A BUSY hospital in Zimbabwe is asking its patients to select their funeral directors – before they are admitted.

In a shocking reflection of the dire state of Zimbabwe's healthcare system, Thorngrove Hospital in Bulawayo is turning away patients who refuse to pick a parlour before treatment.

A mother whose daughter was admitted with measles last month said: "One of the conditions for my daughter to be admitted was that we should indicate which funeral parlour to call when she dies.

"I was shocked because I sent her to the hospital so that she gets life," said Siphathisiwe Nyathi, 35. Ms Nyathi's daughter, Sithabiso, –a year six primary-school pupil – later died, according to a report in the state-owned Chronicle newspaper this week. "Her death has confused me," said Mrs Nyathi.

"I don't know whether she got adequate medical care or not."

Another mother said: "They told me my daughter would be sent home if I didn't make a choice.

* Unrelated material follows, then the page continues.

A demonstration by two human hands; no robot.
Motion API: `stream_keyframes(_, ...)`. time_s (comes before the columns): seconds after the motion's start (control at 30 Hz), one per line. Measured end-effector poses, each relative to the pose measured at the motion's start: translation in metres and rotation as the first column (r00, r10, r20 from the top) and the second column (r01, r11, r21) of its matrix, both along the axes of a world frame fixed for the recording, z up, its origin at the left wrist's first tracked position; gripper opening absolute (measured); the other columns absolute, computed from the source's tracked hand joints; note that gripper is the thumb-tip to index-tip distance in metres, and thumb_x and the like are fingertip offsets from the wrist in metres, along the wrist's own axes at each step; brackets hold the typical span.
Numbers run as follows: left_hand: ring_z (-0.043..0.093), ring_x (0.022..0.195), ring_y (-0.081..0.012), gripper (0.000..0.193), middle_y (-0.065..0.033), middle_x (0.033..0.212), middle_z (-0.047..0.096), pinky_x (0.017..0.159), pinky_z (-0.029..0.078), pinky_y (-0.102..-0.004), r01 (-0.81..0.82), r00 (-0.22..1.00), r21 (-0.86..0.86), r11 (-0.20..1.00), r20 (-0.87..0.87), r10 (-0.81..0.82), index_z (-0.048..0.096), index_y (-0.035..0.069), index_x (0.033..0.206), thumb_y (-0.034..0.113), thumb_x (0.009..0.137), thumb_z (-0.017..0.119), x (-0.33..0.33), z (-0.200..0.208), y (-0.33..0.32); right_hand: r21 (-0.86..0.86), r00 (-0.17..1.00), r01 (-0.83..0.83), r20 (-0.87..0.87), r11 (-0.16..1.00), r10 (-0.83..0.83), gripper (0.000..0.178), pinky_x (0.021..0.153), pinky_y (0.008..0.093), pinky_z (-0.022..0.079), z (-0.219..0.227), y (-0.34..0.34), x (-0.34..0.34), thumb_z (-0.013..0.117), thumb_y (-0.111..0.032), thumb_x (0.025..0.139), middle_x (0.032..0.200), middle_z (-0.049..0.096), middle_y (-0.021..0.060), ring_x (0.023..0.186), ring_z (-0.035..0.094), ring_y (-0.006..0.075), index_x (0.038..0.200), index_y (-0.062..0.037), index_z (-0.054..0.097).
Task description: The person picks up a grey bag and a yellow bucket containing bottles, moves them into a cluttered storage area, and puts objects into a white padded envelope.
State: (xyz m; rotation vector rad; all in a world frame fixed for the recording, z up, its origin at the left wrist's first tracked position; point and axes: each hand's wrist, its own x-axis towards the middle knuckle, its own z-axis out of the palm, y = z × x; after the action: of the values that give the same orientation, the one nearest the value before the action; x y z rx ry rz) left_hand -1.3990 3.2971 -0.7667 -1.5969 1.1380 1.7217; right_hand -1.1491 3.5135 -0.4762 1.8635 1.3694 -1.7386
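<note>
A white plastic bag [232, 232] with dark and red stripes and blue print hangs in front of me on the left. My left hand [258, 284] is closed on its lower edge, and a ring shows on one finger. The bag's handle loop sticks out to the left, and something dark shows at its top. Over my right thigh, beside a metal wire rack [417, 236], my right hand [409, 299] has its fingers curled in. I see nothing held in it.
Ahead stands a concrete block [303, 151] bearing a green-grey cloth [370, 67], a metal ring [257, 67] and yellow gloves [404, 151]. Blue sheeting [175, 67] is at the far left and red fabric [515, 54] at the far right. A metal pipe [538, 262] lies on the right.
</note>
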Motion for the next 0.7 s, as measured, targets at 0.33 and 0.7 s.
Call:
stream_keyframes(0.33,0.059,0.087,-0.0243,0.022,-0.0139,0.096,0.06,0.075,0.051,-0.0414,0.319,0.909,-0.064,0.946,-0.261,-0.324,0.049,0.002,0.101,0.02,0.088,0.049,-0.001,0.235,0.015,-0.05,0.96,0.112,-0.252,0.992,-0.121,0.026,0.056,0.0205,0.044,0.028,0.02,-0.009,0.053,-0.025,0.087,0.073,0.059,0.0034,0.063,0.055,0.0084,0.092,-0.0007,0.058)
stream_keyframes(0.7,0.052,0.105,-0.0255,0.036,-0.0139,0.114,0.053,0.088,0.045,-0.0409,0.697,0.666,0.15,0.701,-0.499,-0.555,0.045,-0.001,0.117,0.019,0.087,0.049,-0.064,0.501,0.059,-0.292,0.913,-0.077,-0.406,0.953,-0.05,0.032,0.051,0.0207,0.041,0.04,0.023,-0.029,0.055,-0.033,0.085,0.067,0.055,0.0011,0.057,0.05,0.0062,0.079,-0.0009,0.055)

I was terrified because it had not dawned on me she could die," said mother Earthlen Munyeza.

Fortunately, daughter Monalisa survived the measles attack.

A nationwide outbreak of measles has seen patients flocking to hospitals such as local authority run Thorngrove. Bulawayo residents claim that poorly paid nurses are receiving kickbacks from funeral parlours if they find business for them.

Ms Munyeza said she gave nurses at Thorngrove the name of a prominent local funeral director "but the nurses said I should choose another parlour because (her choice] was expensive".

Bulawayo's director of Health Services, Zanele Hwalima, said: "I am aware this has been a practice for all patients admitted to Thorngrove Hospital for many years.

"This certainly does not mean that they are all going to die in hospital and you can attest that some patients are discharged home."

A decade-long political and economic crisis played havoc with Zimbabwe's once-enviable health delivery system, as simple drugs like paracetamol were in short supply. Lifts broke, corpses were carried up and down stairs wrapped in tattered sheets and hospital mortuaries went without electricity for hours.

In rural hospitals expectant mothers were told to bring buckets of water with them ready for delivery. Doctors left en masse, fed up with salaries that could barely stretch to a loaf of bread per day.

When cholera broke out in late 2008 some patients were treated with drips strung from tree branches. Four thousand died in the epidemic.

The formation in February 2009 of a power-sharing government between Robert Mugabe and former opposition leader Morgan Tsvangirai has seen the situation in hospitals gradually improve.

But more cases this year of cholera, as well as typhoid and measles, show Zimbabwe's health care system is still tightly stretched. At least 200 have died of measles since last December. There have been 3,585 recorded infections, most in children.

The outbreak began in eastern Manicaland province, among the white-robed members of an Apostolic church sect that considers taking children for vaccination or treatment a "sin". Authorities are now considering legislation to force parents to take their children for immunisation.